Xie Xiaoze, Golden Lotus (Poisoning Wu Da Lang) , 2024, Porcelain in 2 parts, cobalt blue, unglazed , 25.5x35.5x4.5cm; 25.5x17.5x2cm

Alisan Atelier's exhibiting artist Xie Xiaoze will fly in from USA to Hong Kong during Art Basel Hong Kong to give a lecture for his first solo exhibition in Hong Kong "Xie Xiaoze: The Archaeology of Knowledge", and Xie is available for media interviews by appointment on March 25, 26, and 27.

This exhibition presents a thought-provoking selection of oil paintings, ink on paper and resin and porcelain sculptures- primarily drawing from Xie’s acclaimed Chinese Library series and Amber of History series. These works excavate the ancient poetics and contemporary relevance of books and knowledge.

Born in rural Guangdong province in 1966, Xie was profoundly influenced by early memories of his father, a school principal, being forced to collect books for destruction during the Cultural Revolution. After moving to the United States in 1993, where he now serves as a professor of art at Stanford University, Xie developed a deep fascination with books. This led him to explore major museums and libraries worldwide, including return visits to China, investigating repositories of past knowledge. For over three decades, his practice has focused on unravelling the complex relationships between knowledge, history and power through paintings, installations, photographs and videos.
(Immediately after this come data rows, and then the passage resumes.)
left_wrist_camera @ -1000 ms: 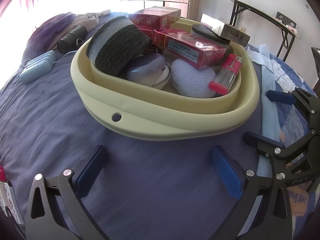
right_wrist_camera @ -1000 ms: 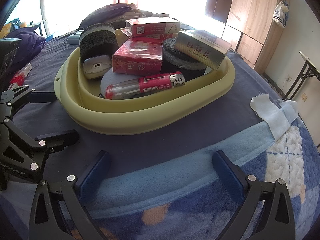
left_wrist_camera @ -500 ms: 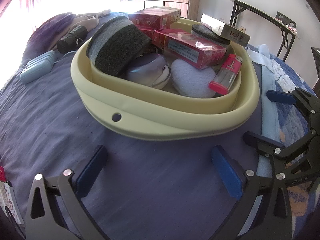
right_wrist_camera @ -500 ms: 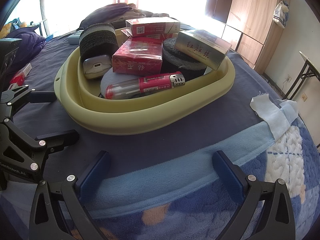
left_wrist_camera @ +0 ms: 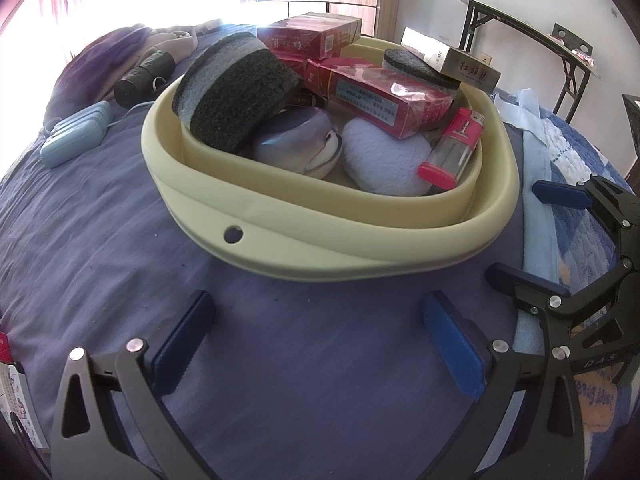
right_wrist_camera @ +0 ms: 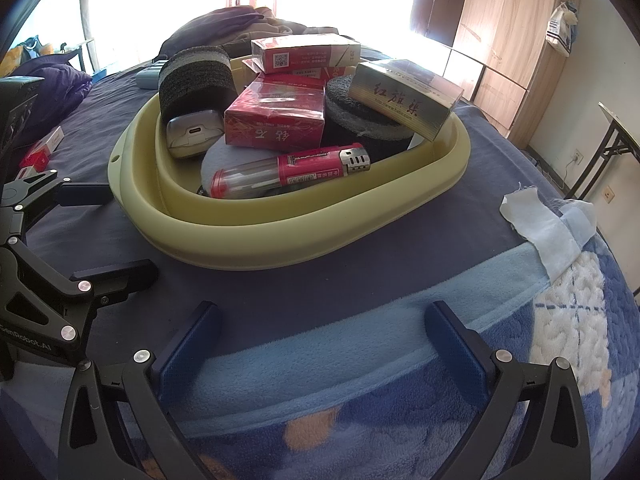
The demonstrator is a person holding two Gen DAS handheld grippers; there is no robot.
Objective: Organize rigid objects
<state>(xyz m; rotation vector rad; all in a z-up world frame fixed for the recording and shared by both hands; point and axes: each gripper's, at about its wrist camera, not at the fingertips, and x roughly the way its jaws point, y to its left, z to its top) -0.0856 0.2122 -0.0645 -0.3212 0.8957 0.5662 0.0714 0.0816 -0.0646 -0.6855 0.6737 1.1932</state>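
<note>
Far left of the left wrist view: a red-and-white printed packet (left_wrist_camera: 10,392), cut off by the frame edge, print too small to read. Further back, a pale blue ridged plastic case (left_wrist_camera: 76,136) on the dark blue bedsheet (left_wrist_camera: 100,248), and a black rolled bundle (left_wrist_camera: 144,78), its make hard to tell. Centre: the pale yellow-green oval plastic basin (left_wrist_camera: 320,256) on the sheet, heaped with rigid things — a round black-and-grey scouring pad (left_wrist_camera: 240,100) leaning on the rim, a silver-lilac rounded case (left_wrist_camera: 296,144) half buried beneath it, red cardboard cigarette boxes (left_wrist_camera: 384,102), a red-capped clear plastic lighter (left_wrist_camera: 454,148), a gold-grey box (left_wrist_camera: 456,62) atop a second dark pad. Basin floor hidden by the pile.

Left gripper (left_wrist_camera: 320,340) low over the sheet just before the basin, blue-padded fingers (left_wrist_camera: 452,344) spread wide, nothing between them. Right gripper (right_wrist_camera: 324,344) beside it over the pale blue fleece blanket (right_wrist_camera: 320,352), pointed at the basin, fingers likewise wide apart and empty.
</note>
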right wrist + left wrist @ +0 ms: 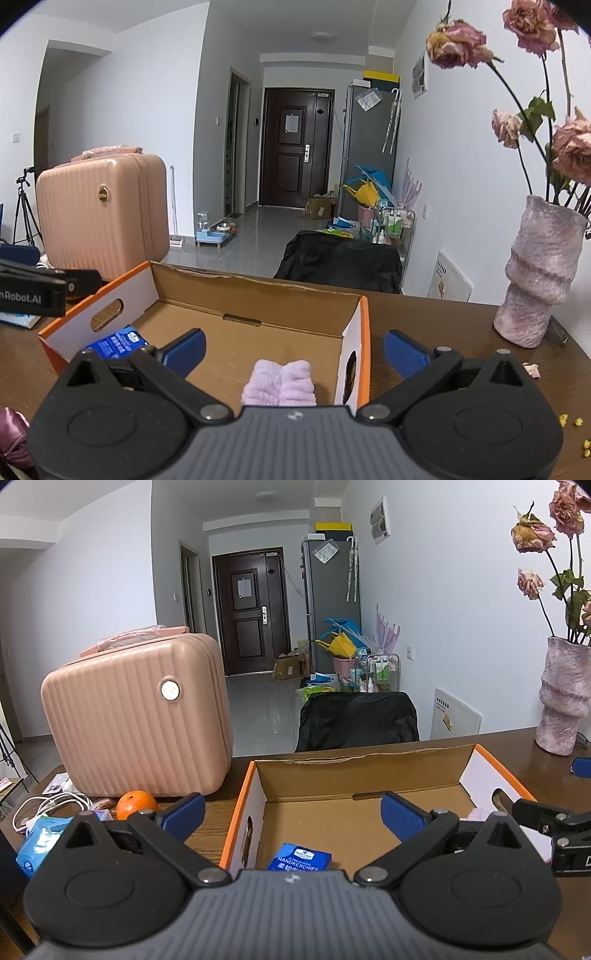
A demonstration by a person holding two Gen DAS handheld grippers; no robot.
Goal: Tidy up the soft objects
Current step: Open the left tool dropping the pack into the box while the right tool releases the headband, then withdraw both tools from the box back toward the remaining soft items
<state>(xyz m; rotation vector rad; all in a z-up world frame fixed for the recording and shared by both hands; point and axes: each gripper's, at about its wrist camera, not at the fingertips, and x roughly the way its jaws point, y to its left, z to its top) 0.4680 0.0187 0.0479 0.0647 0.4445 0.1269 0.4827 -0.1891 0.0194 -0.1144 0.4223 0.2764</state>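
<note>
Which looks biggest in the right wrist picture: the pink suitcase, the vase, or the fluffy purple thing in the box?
1. Pink suitcase looks biggest.
2. Vase next.
3. Fluffy purple cloth in the cardboard box looks smallest.
The cloth is partly hidden and each sits at a different nearness, so true sizes are unsure.

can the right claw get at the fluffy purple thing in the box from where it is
Probably yes. The right claw is open and sits just above the fluffy purple thing, which lies uncovered in the cardboard box; the open top leaves the way free.
</note>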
The Chinese Library Series
Initiated in 1993, The Library series represents Xie's most extensive body of work, with The Chinese Library series following in 1995, Using a rich palette, Xie depicts stacks of Chinese thread-bound books and manuscripts, their pages curling and crumbling, marked by barely legible characters. In a photorealist style, he captures the solemnity of books in soft light, invoking the reverence felt when gingerly leafing through ancient, fragile papers, while hinting at the books’ content and emotional resonance.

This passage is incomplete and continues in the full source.